(Collected data)
BEGIN
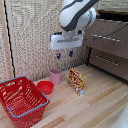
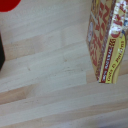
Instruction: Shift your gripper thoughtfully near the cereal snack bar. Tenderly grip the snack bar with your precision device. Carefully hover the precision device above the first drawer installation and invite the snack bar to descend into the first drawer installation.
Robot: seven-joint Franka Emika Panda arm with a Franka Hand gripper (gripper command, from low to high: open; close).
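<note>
While the pincer (image 1: pixel 64 54) hung open and empty above the counter (image 1: pixel 100 102), its two blue-tipped fingers apart and pointing down, the cereal snack bar (image 1: pixel 77 81) lay untouched on the wood below, a little toward the exterior view's right of it and nearer the camera. The packet sat just beside the pink mug (image 1: pixel 56 76), with the red bowl (image 1: pixel 45 87) and the red basket (image 1: pixel 21 101) further to the exterior view's left. In the wrist view the packet (image 2: pixel 107 42) filled one side only, so the approach step looked barely begun. To do it well, the hand probably needed to centre over the packet first, turn its fingers across the narrow width, then descend slowly, keeping clear of the mug. The top drawer (image 1: pixel 107 30) stood at the far right; whether it was open could not be told.
</note>
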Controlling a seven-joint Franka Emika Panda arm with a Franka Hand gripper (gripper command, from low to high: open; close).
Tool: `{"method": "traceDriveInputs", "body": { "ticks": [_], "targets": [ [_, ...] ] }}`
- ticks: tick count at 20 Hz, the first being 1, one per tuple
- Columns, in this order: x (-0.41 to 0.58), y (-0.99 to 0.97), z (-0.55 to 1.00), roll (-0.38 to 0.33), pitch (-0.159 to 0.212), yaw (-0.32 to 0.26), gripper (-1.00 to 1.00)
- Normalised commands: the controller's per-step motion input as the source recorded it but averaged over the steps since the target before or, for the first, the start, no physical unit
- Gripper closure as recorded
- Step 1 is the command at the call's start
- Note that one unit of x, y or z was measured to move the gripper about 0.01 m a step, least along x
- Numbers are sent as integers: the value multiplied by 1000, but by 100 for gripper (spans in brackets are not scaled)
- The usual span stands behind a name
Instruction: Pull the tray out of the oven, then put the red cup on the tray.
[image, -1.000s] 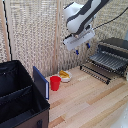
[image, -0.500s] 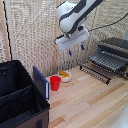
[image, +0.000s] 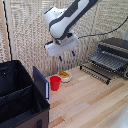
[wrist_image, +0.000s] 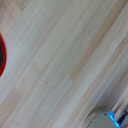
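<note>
The red cup (image: 55, 83) stands upright on the wooden table, beside the black bin. My gripper (image: 66, 55) hangs in the air above and to the exterior view's right of the cup, fingers pointing down and apart, holding nothing. The oven (image: 116, 52) sits at the exterior view's right with its door down and the ribbed tray (image: 107, 61) drawn out in front. In the wrist view a red rim of the cup (wrist_image: 2, 55) shows at the picture's edge over the wood.
A large black bin (image: 20, 97) fills the exterior view's lower left. A white bowl with yellow contents (image: 65, 76) rests just behind the cup. A reed screen backs the table. A cable runs to the oven.
The arm has swung toward the exterior view's left, away from the oven and toward the cup and bowl. The tray stays drawn out.
</note>
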Motion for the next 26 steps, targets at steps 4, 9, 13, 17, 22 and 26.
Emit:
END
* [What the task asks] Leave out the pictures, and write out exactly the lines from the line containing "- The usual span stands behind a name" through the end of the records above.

* [Task result]
- The usual span stands behind a name
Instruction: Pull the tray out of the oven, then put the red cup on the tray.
[image, -1.000s] 
[image, -0.500s] 
[image, +0.000s] 
[wrist_image, +0.000s] 
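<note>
The red cup (image: 55, 83) stands upright on the wooden table, beside the black bin. My gripper (image: 66, 55) hangs in the air above and to the exterior view's right of the cup, fingers pointing down and apart, holding nothing. The oven (image: 116, 52) sits at the exterior view's right with its door down and the ribbed tray (image: 107, 61) drawn out in front. In the wrist view a red rim of the cup (wrist_image: 2, 55) shows at the picture's edge over the wood.
A large black bin (image: 20, 97) fills the exterior view's lower left. A white bowl with yellow contents (image: 65, 76) rests just behind the cup. A reed screen backs the table. A cable runs to the oven.
The arm has swung toward the exterior view's left, away from the oven and toward the cup and bowl. The tray stays drawn out.
</note>
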Motion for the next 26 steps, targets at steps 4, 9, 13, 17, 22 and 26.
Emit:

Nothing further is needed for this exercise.